You are viewing a plain text version of this content. The canonical link for it is here.
Posted to hdfs-dev@hadoop.apache.org by Brian Bockelman <bb...@cse.unl.edu> on 2009/09/10 04:27:45 UTC

Tracking Replication errors

Hey everyone,

We're going through a review of our usage of HDFS (it's a good thing!  
- we're trying to get "official").  One reviewer asked a good question  
that I don't know the answer too - could you help?  To quote,

"What steps do you take to ensure the block rebalancing produces non- 
corrupted files?  Do you have to wait 2 weeks before you discover this?"

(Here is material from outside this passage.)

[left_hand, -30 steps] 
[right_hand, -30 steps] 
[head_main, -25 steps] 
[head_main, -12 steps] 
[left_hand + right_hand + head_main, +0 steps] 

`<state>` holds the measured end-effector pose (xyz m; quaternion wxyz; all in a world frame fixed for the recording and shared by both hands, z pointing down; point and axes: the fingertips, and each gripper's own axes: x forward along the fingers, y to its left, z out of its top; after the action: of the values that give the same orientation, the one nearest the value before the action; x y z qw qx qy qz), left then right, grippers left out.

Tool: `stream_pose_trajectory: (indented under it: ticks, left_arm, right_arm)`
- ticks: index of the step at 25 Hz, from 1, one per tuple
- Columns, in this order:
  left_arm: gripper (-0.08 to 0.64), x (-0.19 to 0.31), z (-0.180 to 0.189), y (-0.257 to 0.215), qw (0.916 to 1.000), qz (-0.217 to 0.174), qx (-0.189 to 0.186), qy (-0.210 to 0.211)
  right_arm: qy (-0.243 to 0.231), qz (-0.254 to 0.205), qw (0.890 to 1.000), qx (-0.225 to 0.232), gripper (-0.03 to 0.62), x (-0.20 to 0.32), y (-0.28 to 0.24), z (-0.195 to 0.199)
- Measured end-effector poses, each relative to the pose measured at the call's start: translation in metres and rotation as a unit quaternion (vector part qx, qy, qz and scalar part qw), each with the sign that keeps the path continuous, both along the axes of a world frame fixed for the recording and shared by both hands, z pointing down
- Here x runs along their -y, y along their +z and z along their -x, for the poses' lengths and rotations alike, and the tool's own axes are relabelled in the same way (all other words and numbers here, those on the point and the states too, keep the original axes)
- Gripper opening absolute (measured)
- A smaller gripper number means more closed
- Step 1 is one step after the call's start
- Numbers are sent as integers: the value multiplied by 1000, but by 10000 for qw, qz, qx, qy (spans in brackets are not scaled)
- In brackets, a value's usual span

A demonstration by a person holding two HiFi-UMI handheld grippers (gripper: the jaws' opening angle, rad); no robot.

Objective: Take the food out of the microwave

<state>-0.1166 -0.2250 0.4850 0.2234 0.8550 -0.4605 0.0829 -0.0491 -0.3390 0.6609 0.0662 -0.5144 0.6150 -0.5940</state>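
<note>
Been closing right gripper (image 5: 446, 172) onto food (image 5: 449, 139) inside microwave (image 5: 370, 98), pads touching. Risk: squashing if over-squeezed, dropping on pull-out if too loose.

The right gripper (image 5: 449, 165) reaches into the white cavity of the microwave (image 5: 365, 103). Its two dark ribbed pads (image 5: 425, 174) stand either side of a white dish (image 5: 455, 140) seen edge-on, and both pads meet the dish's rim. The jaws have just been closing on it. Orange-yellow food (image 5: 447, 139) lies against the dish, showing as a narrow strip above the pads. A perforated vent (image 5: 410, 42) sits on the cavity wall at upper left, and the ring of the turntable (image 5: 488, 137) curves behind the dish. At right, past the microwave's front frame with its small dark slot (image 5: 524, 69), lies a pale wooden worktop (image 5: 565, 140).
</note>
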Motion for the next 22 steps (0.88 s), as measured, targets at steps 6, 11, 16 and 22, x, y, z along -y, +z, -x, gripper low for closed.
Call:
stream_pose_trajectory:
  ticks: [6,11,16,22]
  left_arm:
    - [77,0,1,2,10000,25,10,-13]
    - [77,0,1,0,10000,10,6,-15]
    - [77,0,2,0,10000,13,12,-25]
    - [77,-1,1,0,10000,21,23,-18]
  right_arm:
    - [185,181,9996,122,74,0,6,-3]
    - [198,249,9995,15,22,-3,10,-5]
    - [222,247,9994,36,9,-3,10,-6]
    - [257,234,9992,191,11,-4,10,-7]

I believe the correct answer is:

"""
When a block is replicated from one node to another, only the  
resulting block size is checked.  The checksums on the source and  
destination are not compared.  Therefore, if there's any corruption  
that occurs, it would take until the next block verification to detect  
it.
"""

If you look at TCP error rates and random memory corruptions, it  
wouldn't be surprising to see silent errors in copying between nodes,  
especially on multi-hundred-TB or PB scale installs.

Any comments?

Brian

Re: Tracking Replication errors

Posted by Dhruba Borthakur <dh...@gmail.com>.
The sender datanode sends the crc along with the data. This allows the
receiver datanode to detect corrupt data. The orignal crc was created by the
client that created the data in the block for the first time. The crc is not
kept in the namenode. To facilitate random access, there is a crc per 512
bytes of data... this is too much of metadata for the NN to hold in memory.

dhruba


On Wed, Sep 9, 2009 at 8:33 PM, Brian Bockelman <bb...@cse.unl.edu>wrote:

>
> On Sep 9, 2009, at 10:25 PM, Dhruba Borthakur wrote:
>
>  when a block is being received by a datanode (either because of a
>> replication request or from a client write), the datanode verifies crc.
>>
>
> Ah, so I'm wrong and the answer is better than I expected.  Never have I
> been so happy to be wrong :)
>
> Where is the "master" crc kept?  The sending datanode?  I assume this means
> that the first datanode to write the block is the "master".
>
> It's late, but I vaguely remember that 0.21.0 does some elaborate
> gymnastics to determine who has the master copy of the block.
>
> Is the CRC kept in the NN?  Any specific reason why not, beyond decreasing
> the memory footprint?
>
> Brian
>
>
>  Also, the there is a thread in the datanode that periodically verifies crc
>> of existing blocks.
>>
>> dhruba
>>
>>
>> On Wed, Sep 9, 2009 at 7:27 PM, Brian Bockelman <bbockelm@cse.unl.edu
>> >wrote:
>>
>>  Hey everyone,
>>>
>>> We're going through a review of our usage of HDFS (it's a good thing! -
>>> we're trying to get "official").  One reviewer asked a good question that
>>> I
>>> don't know the answer too - could you help?  To quote,
>>>
>>> "What steps do you take to ensure the block rebalancing produces
>>> non-corrupted files?  Do you have to wait 2 weeks before you discover
>>> this?"
>>>
>>> I believe the correct answer is:
>>>
>>> """
>>> When a block is replicated from one node to another, only the resulting
>>> block size is checked.  The checksums on the source and destination are
>>> not
>>> compared.  Therefore, if there's any corruption that occurs, it would
>>> take
>>> until the next block verification to detect it.
>>> """
>>>
>>> If you look at TCP error rates and random memory corruptions, it wouldn't
>>> be surprising to see silent errors in copying between nodes, especially
>>> on
>>> multi-hundred-TB or PB scale installs.
>>>
>>> Any comments?
>>>
>>> Brian
>>>
>>
>

Re: Tracking Replication errors

Posted by Brian Bockelman <bb...@cse.unl.edu>.
On Sep 9, 2009, at 10:25 PM, Dhruba Borthakur wrote:

> when a block is being received by a datanode (either because of a
> replication request or from a client write), the datanode verifies  
> crc.

Ah, so I'm wrong and the answer is better than I expected.  Never have  
I been so happy to be wrong :)

Where is the "master" crc kept?  The sending datanode?  I assume this  
means that the first datanode to write the block is the "master".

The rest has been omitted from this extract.